┌──

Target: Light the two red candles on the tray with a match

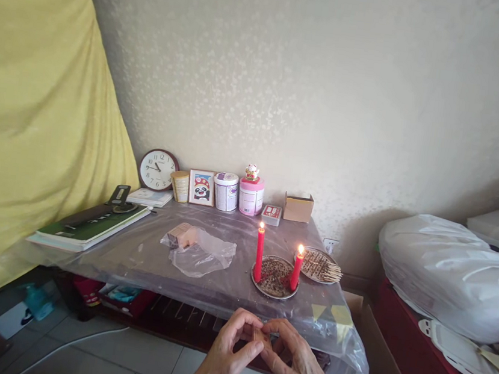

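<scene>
In front of the table's near edge, my left hand (234, 349) and my right hand (292, 356) come together around a small brown object (262, 338), mostly covered by my fingers. Both thumbs and fingertips pinch it; its exact kind cannot be made out. Just beyond, two lit red candles, a taller left one (259, 254) and a shorter, slightly tilted right one (296, 270), stand on a round metal plate (273, 295) with a dark, speckled surface. Behind it to the right, a second plate (313, 257) carries a bundle of thin pale sticks (332, 273).
The plastic-covered table (131, 263) holds small brown boxes (182, 235) on a clear plastic bag (204, 260), and green-covered books (90, 222). A clock (159, 170), tins (225, 193) and an open cardboard box (298, 208) line the wall. A large carton (386, 355) stands right.
</scene>
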`<state>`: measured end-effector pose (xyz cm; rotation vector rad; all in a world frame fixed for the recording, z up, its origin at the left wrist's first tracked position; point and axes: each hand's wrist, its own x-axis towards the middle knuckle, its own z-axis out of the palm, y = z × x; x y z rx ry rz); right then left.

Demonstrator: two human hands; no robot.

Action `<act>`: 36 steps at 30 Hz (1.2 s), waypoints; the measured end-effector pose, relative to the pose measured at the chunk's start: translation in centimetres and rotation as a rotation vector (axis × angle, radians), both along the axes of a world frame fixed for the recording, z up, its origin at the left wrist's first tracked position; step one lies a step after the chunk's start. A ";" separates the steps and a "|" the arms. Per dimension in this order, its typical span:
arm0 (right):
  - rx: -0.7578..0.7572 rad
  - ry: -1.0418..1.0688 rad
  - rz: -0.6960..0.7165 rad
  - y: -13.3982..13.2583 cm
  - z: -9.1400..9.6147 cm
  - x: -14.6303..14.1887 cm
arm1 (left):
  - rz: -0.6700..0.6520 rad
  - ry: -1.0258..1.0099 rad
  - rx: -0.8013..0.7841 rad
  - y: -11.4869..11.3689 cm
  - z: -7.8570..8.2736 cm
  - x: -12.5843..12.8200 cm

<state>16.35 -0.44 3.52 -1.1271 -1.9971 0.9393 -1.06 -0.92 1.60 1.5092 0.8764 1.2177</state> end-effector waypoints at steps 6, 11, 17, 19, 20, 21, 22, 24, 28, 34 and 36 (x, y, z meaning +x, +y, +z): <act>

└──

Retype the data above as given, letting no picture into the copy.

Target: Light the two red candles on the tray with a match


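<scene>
In front of the table's near edge, my left hand (234, 349) and my right hand (292, 356) come together around a small brown object (262, 338), mostly covered by my fingers. Both thumbs and fingertips pinch it; its exact kind cannot be made out. Just beyond, two lit red candles, a taller left one (259, 254) and a shorter, slightly tilted right one (296, 270), stand on a round metal plate (273, 295) with a dark, speckled surface. Behind it to the right, a second plate (313, 257) carries a bundle of thin pale sticks (332, 273).
The plastic-covered table (131, 263) holds small brown boxes (182, 235) on a clear plastic bag (204, 260), and green-covered books (90, 222). A clock (159, 170), tins (225, 193) and an open cardboard box (298, 208) line the wall. A large carton (386, 355) stands right.
</scene>
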`<state>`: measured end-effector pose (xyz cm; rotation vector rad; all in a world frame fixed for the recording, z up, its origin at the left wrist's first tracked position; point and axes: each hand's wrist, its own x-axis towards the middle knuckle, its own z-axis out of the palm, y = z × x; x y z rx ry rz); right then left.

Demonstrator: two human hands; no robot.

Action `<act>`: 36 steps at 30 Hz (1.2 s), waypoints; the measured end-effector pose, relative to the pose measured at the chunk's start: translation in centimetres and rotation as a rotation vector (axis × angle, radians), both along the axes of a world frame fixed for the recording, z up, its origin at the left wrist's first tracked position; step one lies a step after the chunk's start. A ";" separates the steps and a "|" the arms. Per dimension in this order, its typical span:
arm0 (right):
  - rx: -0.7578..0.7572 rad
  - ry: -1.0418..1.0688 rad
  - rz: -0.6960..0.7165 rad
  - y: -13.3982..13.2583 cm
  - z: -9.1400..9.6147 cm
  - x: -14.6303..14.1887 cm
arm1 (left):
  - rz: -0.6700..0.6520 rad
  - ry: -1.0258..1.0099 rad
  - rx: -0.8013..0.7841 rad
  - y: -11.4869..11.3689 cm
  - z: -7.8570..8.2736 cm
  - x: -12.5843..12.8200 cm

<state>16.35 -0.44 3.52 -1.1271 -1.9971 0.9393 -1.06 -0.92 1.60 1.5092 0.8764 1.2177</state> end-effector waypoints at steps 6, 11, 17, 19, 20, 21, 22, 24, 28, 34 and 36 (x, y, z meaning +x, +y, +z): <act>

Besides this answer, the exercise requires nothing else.